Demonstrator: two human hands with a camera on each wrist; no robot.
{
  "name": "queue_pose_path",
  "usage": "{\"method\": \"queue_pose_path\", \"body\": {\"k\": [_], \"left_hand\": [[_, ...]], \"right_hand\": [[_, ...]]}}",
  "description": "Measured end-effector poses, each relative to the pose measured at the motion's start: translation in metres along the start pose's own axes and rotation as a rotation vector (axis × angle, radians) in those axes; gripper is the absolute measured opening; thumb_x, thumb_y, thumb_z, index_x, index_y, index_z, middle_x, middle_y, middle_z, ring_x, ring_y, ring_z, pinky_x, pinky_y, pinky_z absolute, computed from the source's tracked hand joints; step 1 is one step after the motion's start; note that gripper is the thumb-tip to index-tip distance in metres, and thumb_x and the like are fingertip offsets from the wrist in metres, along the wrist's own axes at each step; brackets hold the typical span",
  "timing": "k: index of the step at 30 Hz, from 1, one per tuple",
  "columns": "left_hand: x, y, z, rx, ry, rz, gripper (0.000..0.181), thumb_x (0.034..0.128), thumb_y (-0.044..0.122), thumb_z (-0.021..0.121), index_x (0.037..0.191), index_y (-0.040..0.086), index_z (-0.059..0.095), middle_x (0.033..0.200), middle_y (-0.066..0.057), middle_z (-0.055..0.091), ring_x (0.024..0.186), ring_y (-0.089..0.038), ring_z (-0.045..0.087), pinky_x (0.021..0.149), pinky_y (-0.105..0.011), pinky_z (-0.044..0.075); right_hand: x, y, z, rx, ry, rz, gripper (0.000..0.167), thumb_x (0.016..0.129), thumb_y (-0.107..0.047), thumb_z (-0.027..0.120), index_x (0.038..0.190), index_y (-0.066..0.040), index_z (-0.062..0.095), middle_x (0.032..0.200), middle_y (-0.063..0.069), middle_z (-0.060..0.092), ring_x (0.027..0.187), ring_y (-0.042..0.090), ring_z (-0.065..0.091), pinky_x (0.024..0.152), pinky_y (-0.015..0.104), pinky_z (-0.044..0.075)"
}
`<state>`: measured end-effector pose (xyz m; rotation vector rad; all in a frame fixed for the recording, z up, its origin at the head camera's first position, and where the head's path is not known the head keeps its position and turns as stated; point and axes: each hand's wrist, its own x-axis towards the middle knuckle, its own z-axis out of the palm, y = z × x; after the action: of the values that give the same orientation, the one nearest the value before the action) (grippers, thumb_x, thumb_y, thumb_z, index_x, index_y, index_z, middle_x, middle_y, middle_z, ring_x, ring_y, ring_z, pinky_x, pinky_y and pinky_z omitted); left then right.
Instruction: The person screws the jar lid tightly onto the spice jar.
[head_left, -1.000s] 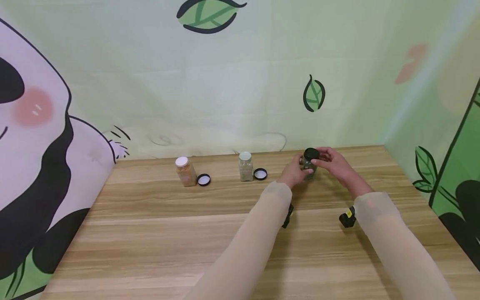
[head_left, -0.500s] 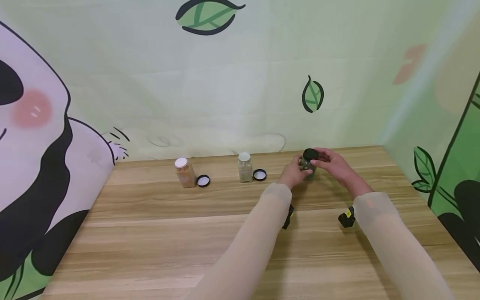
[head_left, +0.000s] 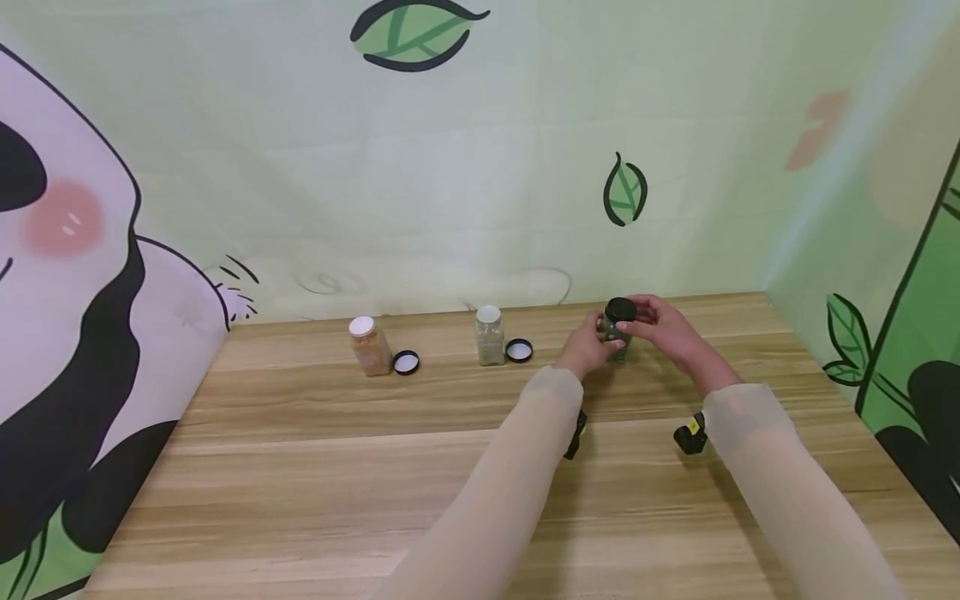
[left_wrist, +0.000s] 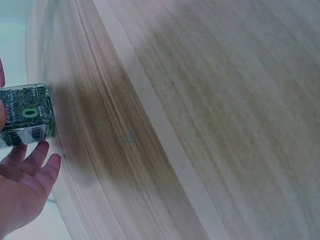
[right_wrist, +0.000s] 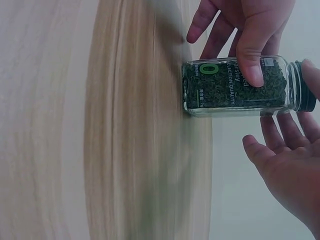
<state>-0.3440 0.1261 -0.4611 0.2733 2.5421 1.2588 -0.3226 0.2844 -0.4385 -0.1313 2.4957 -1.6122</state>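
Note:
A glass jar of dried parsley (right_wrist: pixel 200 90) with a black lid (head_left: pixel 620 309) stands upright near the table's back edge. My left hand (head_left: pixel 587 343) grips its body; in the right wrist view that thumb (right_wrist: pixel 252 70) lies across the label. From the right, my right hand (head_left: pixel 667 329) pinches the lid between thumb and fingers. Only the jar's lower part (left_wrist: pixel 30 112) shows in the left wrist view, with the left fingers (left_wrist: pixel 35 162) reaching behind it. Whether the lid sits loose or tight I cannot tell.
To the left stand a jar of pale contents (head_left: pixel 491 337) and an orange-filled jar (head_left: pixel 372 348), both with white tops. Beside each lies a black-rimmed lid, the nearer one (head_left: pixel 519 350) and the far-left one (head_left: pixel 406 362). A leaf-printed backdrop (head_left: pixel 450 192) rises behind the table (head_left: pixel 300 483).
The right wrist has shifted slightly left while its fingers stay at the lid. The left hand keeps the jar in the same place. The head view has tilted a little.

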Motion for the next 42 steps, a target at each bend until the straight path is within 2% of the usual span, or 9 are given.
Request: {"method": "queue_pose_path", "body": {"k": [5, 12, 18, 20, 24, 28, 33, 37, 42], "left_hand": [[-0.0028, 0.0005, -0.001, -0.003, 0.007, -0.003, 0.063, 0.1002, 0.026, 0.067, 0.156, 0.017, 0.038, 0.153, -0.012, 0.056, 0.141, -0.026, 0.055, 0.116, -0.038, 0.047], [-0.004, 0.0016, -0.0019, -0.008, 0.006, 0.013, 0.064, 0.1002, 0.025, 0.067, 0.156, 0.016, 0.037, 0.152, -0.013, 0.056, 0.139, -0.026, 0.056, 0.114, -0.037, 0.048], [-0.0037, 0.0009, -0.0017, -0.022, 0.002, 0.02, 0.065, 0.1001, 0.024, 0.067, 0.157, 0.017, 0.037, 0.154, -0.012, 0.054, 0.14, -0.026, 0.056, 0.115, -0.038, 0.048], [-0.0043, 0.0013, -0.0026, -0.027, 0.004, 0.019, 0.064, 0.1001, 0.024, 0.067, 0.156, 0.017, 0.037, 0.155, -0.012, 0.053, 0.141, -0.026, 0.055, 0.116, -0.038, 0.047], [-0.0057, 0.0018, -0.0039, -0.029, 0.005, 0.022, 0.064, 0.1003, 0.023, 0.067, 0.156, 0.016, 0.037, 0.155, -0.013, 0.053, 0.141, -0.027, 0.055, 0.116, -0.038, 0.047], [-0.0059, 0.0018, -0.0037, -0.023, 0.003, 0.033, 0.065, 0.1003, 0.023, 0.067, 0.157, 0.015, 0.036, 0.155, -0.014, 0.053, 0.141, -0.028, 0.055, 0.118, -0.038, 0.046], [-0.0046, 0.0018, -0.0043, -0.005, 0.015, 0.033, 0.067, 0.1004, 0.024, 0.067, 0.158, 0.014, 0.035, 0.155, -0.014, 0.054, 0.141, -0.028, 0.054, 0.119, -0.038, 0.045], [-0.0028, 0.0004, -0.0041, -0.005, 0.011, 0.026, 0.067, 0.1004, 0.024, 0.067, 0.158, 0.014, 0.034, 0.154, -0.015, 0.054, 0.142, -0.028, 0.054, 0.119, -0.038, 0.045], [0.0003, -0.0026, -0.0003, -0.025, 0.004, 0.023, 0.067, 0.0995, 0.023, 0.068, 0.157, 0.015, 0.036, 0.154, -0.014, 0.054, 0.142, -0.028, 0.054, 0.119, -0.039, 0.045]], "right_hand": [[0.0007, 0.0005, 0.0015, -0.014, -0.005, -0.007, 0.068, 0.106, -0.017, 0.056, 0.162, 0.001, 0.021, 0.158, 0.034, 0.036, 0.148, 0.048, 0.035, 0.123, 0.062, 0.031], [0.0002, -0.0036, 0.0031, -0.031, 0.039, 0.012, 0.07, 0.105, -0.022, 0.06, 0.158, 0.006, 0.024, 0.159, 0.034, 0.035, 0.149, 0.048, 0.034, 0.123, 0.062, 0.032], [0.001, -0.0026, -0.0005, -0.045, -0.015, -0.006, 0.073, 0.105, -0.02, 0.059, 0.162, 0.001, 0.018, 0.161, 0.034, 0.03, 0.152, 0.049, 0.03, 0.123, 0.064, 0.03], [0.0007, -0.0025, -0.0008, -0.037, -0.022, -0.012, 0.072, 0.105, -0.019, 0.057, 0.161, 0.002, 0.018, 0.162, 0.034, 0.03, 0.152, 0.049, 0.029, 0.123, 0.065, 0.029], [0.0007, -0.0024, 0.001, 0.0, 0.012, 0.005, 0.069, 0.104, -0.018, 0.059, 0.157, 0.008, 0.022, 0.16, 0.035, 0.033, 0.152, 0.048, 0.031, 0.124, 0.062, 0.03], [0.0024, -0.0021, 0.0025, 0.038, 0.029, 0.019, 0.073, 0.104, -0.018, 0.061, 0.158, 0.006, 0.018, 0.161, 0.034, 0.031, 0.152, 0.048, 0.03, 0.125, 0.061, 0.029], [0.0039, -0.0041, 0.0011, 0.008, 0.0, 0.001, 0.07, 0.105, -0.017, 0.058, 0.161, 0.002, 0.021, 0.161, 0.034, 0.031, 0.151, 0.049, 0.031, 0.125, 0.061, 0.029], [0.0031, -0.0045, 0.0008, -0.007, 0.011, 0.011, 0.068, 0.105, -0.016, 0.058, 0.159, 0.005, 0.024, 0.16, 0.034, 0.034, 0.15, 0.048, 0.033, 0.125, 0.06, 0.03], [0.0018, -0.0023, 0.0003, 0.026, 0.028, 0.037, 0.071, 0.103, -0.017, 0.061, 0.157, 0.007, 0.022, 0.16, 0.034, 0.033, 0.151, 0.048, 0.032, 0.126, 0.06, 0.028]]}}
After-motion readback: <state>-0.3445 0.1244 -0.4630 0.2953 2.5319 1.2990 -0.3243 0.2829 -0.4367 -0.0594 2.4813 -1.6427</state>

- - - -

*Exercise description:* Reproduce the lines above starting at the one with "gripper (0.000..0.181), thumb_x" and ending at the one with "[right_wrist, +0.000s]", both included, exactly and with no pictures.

*Expected answer:*
  "columns": "left_hand: x, y, z, rx, ry, rz, gripper (0.000..0.181), thumb_x (0.034..0.128), thumb_y (-0.044..0.122), thumb_z (-0.021..0.121), index_x (0.037..0.191), index_y (-0.040..0.086), index_z (-0.059..0.095), middle_x (0.033..0.200), middle_y (-0.066..0.057), middle_z (-0.055..0.091), ring_x (0.024..0.186), ring_y (-0.089..0.038), ring_z (-0.045..0.087), pinky_x (0.021..0.149), pinky_y (-0.105..0.011), pinky_z (-0.044..0.075); right_hand: x, y, z, rx, ry, rz, gripper (0.000..0.167), thumb_x (0.016..0.129), thumb_y (-0.107..0.047), thumb_z (-0.027..0.120), index_x (0.038..0.190), index_y (-0.066..0.040), index_z (-0.062..0.095), middle_x (0.032..0.200), middle_y (-0.063..0.069), middle_z (-0.060..0.092), ring_x (0.027..0.187), ring_y (-0.042..0.090), ring_z (-0.065..0.091), pinky_x (0.024..0.152), pinky_y (-0.015..0.104), pinky_z (-0.044..0.075)"
}
`<state>`: measured end-effector pose (xyz m; rotation vector rad; all in a frame fixed for the recording, z up, its origin at the head camera's first position, and where the head's path is not known the head keeps its position and turns as stated; point and axes: each hand's wrist, its own x-axis towards the middle knuckle, its own z-axis out of the palm, y = z × x; after the action: of the values that give the same orientation, the one nearest the value before the action) (grippers, thumb_x, thumb_y, thumb_z, index_x, index_y, index_z, middle_x, middle_y, middle_z, ring_x, ring_y, ring_z, pinky_x, pinky_y and pinky_z omitted); left then right.
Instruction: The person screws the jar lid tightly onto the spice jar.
[head_left, -1.000s] 
[head_left, -0.500s] 
[head_left, +0.000s] 
[left_wrist, +0.000s] 
[right_wrist, +0.000s] 

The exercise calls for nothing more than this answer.